» ACTIVITY:
In the material below, find each line with the word "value" and copy it.

» AVAILABLE DATA:
--*--

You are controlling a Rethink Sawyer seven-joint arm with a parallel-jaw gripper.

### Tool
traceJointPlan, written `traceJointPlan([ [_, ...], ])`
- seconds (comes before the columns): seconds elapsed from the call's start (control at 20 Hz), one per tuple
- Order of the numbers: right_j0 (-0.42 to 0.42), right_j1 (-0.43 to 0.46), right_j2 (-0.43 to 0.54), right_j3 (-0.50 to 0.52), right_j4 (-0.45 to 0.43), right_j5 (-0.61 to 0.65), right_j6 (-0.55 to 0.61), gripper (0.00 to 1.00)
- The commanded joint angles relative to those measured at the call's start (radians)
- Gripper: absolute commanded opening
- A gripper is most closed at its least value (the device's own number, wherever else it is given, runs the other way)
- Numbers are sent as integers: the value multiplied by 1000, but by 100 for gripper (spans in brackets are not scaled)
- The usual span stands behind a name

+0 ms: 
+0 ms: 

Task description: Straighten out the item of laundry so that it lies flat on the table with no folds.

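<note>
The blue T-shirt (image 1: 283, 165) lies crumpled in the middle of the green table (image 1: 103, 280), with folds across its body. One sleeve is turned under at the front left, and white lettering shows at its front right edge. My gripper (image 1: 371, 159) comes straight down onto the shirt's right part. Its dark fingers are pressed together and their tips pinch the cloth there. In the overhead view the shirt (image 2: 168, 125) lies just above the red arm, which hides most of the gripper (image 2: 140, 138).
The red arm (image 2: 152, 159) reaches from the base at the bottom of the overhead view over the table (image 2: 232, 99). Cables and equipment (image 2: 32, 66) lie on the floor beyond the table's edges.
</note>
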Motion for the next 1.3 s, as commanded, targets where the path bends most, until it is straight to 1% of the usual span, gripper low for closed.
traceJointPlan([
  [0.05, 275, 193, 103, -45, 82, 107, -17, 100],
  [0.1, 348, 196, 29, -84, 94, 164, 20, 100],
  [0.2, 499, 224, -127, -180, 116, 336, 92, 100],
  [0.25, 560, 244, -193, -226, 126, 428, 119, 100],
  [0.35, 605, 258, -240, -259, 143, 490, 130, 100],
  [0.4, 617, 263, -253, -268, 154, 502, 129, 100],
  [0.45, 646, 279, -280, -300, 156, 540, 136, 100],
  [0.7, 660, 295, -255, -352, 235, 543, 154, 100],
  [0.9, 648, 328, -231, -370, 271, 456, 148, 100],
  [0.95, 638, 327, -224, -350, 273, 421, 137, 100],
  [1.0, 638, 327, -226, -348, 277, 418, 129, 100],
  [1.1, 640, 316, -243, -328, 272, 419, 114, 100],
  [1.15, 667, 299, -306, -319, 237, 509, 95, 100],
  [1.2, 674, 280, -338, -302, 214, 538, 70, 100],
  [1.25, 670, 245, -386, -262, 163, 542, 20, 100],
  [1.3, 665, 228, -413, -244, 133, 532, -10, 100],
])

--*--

» SOLUTION TO THIS TASK:
- A gripper is most closed at its least value (the device's own number, wherever else it is given, runs the other way)
- Numbers are sent as integers: the value multiplied by 1000, but by 100 for gripper (spans in brackets are not scaled)

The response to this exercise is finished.